We don't want to start making official releases yet, as we may want to change the format. For now there are converters, but this is not ideal for you as it involves an external dependency

cmungall avatar Nov 14 '16 17:11 cmungall

Thanks @cmungall . Yes, the external dependencies would be an issue for our users. We are very much looking forward to using the json files. Please let us know if you need any code, tests, or testing from us.

dvklopfenstein avatar Nov 14 '16 23:11 dvklopfenstein

FYI: Our speed tests show that reading GO DAGs from a JSON format is 287% faster than reading ASCII text from an obo file.

We ran the tests using the available go-plus.json which contains more extensive information than the smaller ASCII text go-basic.obo that is most frequently used in current GOEAs by the GOATOOLS user community. In our speed calculations, we accounted for the different different file sizes of go-plus.json and go-basic.obo due to the go-plus.json being information-rich, while the go-basic.obo is lean but extremely functional.

We look forward to supporting GO DAGs available in the JSON format.

dvklopfenstein avatar Jul 02 '17 03:07 dvklopfenstein

@cmungall

Haven't talked with you in a while since we wrote up the GOATOOLS paper.

I'm cleaning up some old issues in the repo... I just found that we had a dialog back then on supporting the GO DAG in JSON format.

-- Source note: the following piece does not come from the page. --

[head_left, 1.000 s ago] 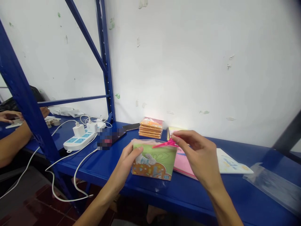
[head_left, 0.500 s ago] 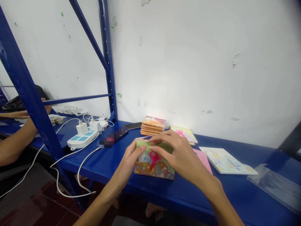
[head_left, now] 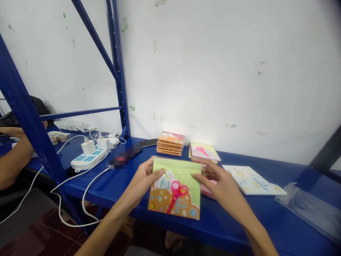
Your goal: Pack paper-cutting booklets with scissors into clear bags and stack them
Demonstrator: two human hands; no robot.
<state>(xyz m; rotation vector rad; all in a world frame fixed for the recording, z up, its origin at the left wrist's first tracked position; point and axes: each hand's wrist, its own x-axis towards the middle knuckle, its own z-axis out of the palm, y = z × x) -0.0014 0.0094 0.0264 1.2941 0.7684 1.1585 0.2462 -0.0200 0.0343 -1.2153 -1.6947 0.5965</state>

I wonder if this format is stable and your thoughts on whether you would like to see some support in goatools (Python GO library) or you have other libraries covering this format and we could simply import. cc @dvklopfenstein

tanghaibao avatar May 23 '21 21:05 tanghaibao

yes, it would be great to have support

the json format is simple and you should be able to use easily, but we will also have some autogenerated python classes for it soon

Also experimenting with some sql based representations that can efficiently be stored in sqlite/postgres, might be even faster to load from these

cmungall avatar May 25 '21 00:05 cmungall